Now, let’s tell vmagent to send labels to different clusters based on the name. To do that, you need to make an extra relabel config per remote write URL. In my case, I have this as my long.yaml:

1
2
3
4
5
6
7
- action: keep
  regex:
  - node_hwmon_temp_celsius
  - node_hwmon_sensor_label
  - smartctl_device_temperature
  source_labels:
  - __name__

and its inversion for short.yaml:

1
2
3
4
5
6
7
- action: drop
  regex:
  - node_hwmon_temp_celsius
  - node_hwmon_sensor_label
  - smartctl_device_temperature
  source_labels:
  - __name__

By default, vmagent will happily write metrics to all the remote endpoints, but in my case there’s no need to store them twice. Also, note the nice regex: [...] syntax that’s not available in prometheus!

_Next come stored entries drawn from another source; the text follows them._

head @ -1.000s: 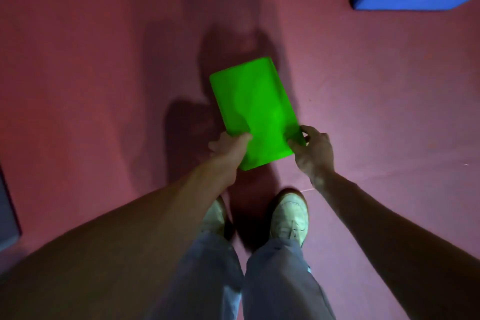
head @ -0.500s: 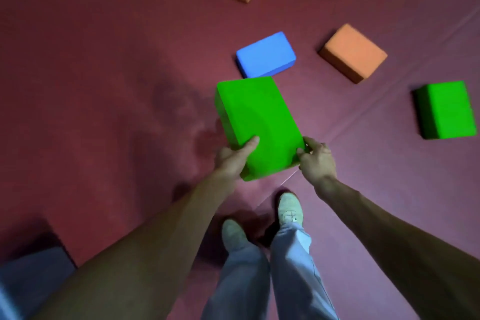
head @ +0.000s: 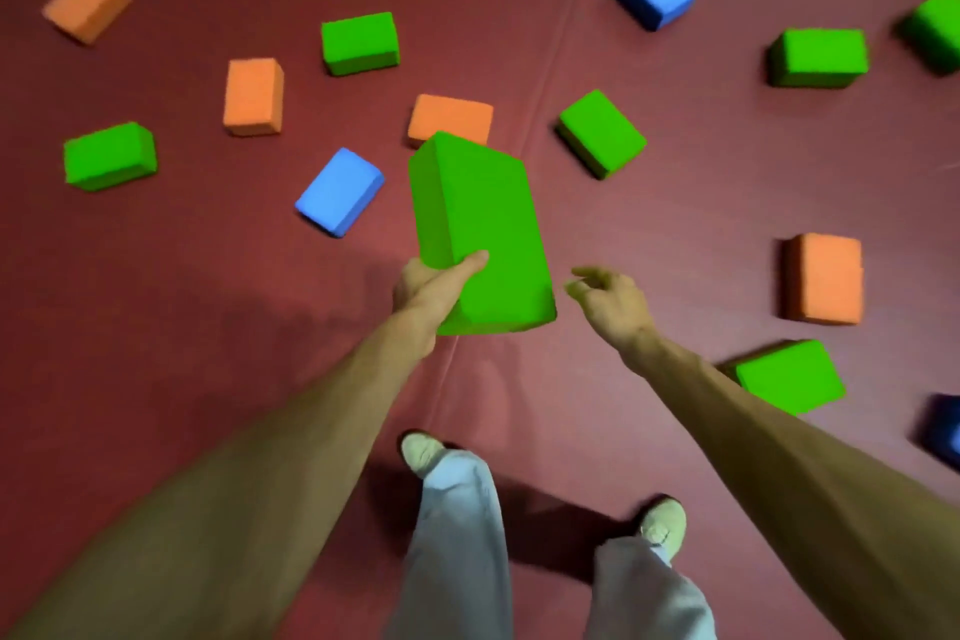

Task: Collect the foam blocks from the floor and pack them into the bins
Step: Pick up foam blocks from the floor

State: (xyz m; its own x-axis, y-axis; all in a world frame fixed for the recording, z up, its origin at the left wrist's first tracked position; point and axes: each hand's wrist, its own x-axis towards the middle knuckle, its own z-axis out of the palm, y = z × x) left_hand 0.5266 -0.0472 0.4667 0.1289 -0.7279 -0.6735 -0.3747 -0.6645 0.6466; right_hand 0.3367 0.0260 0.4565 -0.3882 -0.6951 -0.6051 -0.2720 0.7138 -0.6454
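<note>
A green foam block (head: 483, 229) is held up in front of me above the red floor. My left hand (head: 434, 283) grips its lower left side, thumb across the top face. My right hand (head: 608, 299) hovers just to the block's right, apart from it, fingers loosely spread and holding nothing. Several more foam blocks lie scattered on the floor: a blue one (head: 340, 190), an orange one (head: 451, 119) right behind the held block, a green one (head: 601, 133), and an orange one (head: 823, 278) at right. No bin is in view.
The red mat floor (head: 182, 301) has a seam running under my feet (head: 421, 450). Further blocks lie at the back and sides, including a green one (head: 789, 376) near my right forearm and a dark blue one (head: 943, 434) at the right edge.
My right hand has let go of the green block and moved slightly right. The view has swung up over a floor strewn with blocks, and my feet have stepped apart.
</note>
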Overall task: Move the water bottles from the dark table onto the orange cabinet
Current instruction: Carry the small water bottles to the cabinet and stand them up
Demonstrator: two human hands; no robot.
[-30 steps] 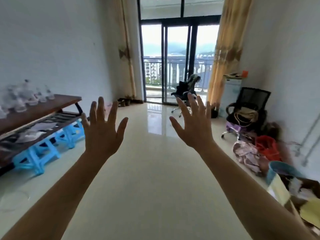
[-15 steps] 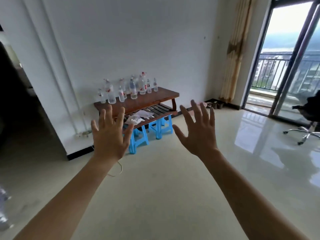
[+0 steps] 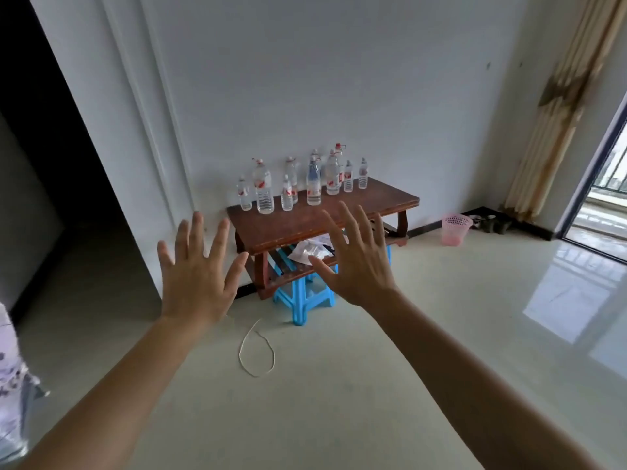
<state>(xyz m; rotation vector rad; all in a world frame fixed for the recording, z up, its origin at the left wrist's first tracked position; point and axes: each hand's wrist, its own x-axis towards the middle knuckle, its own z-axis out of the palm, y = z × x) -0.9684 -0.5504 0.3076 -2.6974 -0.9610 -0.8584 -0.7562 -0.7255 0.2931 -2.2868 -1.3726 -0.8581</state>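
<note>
Left hand [image 3: 196, 279] raised, fingers spread, empty, water bottles [image 3: 298, 181] upright along the back edge of the dark table [image 3: 325, 215] at twelve o'clock, perhaps nine, right hand [image 3: 359, 266] splayed, empty, pink basket [image 3: 456, 228] at two o'clock.

I count nine clear plastic water bottles [image 3: 265, 189] standing on one dark reddish-brown wooden table [image 3: 325, 215], though those at the back overlap and one more may be hidden. Under the table I can make out one bright blue plastic stool [image 3: 303, 298] for certain. On the floor I see one pink mesh waste basket [image 3: 456, 229] and one loop of thin white cord [image 3: 256, 351]. My two bare hands, left [image 3: 196, 276] and right [image 3: 356, 262], are up, fingers spread.
</note>
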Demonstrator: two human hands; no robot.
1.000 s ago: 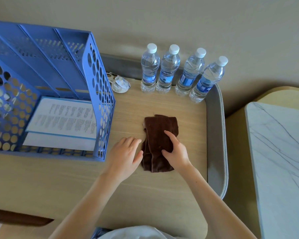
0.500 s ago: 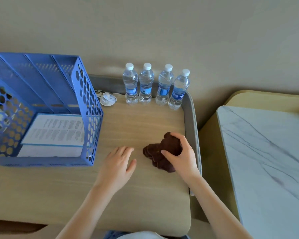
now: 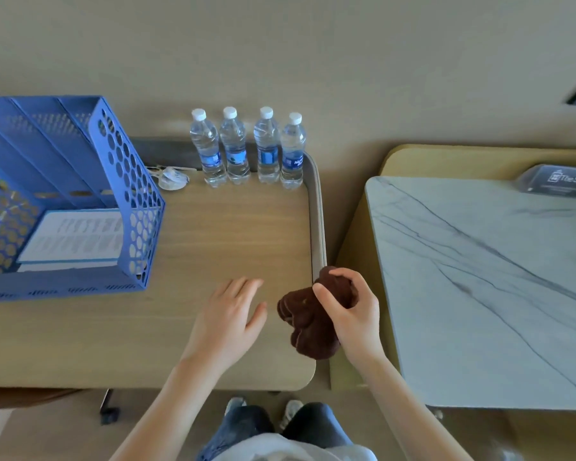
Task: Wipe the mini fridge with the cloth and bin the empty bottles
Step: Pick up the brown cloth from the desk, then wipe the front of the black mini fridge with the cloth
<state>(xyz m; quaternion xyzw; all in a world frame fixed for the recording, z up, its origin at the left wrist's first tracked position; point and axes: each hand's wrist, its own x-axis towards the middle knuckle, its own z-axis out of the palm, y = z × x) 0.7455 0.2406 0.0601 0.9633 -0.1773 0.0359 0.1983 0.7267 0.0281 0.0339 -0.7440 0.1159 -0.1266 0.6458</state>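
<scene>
Wooden surface: blue file rack stands on its left part. Four capped bottles stand upright in a row at its far edge. Left hand lies over its near part, fingers straight and relaxed. Right hand, at its right edge, grips the bunched brown cloth.

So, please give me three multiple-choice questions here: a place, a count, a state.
1. Where do the water bottles stand?
A) at the back of the wooden desk
B) on the marble table
C) inside the blue rack

2. How many bottles are there?
A) three
B) four
C) six

3. How is the brown cloth?
A) spread flat
B) bunched in the right hand
C) hanging over the rack

Answers: 1 A, they line the desk's back rim; 2 B, four stand in a row; 3 B, that hand grips it.
</scene>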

To apply the configs, you need to match every -remoteWrite.url flag with a -remoteWrite.urlRelabelConfig flag. The config will be applied to the preceding url. If there are less configs than urls, the final ones won’t have any extra relabelling done. My nix config looks like this in the end:

 1
 2
 3
 4
 5
 6
 7
 8
 9
10
11
12
13
14
15
16
17
18
19
20
21
22
23
24
25
26
27
28
29
30
31
32
33
34
35
services.vmagent =
  let
    format = pkgs.formats.yaml { };
    longMetrics = [
      "node_hwmon_temp_celsius"
      "node_hwmon_sensor_label"
      "smartctl_device_temperature"
    ];
    relabelShort = [
      {
        action = "drop";
        source_labels = [ "__name__" ];
        regex = longMetrics;
      }
    ];
    relabelLong = [
      {
        action = "keep";
        source_labels = [ "__name__" ];
        regex = longMetrics;
      }
    ];
    relabelShortConfig = format.generate "short.yml" relabelShort;
    relabelLongConfig = format.generate "long.yml" relabelLong;
  in
  {
    enable = true;
    extraArgs = [
      "-remoteWrite.url=http://${shortURL}/insert/0/prometheus/api/v1/write"
      "-remoteWrite.urlRelabelConfig=${relabelLongConfig}"
      "-remoteWrite.url=http://${longURL}/insert/0/prometheus/api/v1/write"
      "-remoteWrite.urlRelabelConfig=${relabelShortConfig}"
      "-remoteWrite.tmpDataPath=%C/vmagent/remote_write_tmp"
    ];
  };

To verify that it’s working as intended, navigate to the vmselect instance and run a query for the metric that should be passed to the other instance. VMselect has built-in tracing capabilities:

that demonstrate all the blocks are coming from vmstorage-long:

Huge thanks to the VM team for creating a superb product and for allowing me to use the enterprise edition in my homelab setup.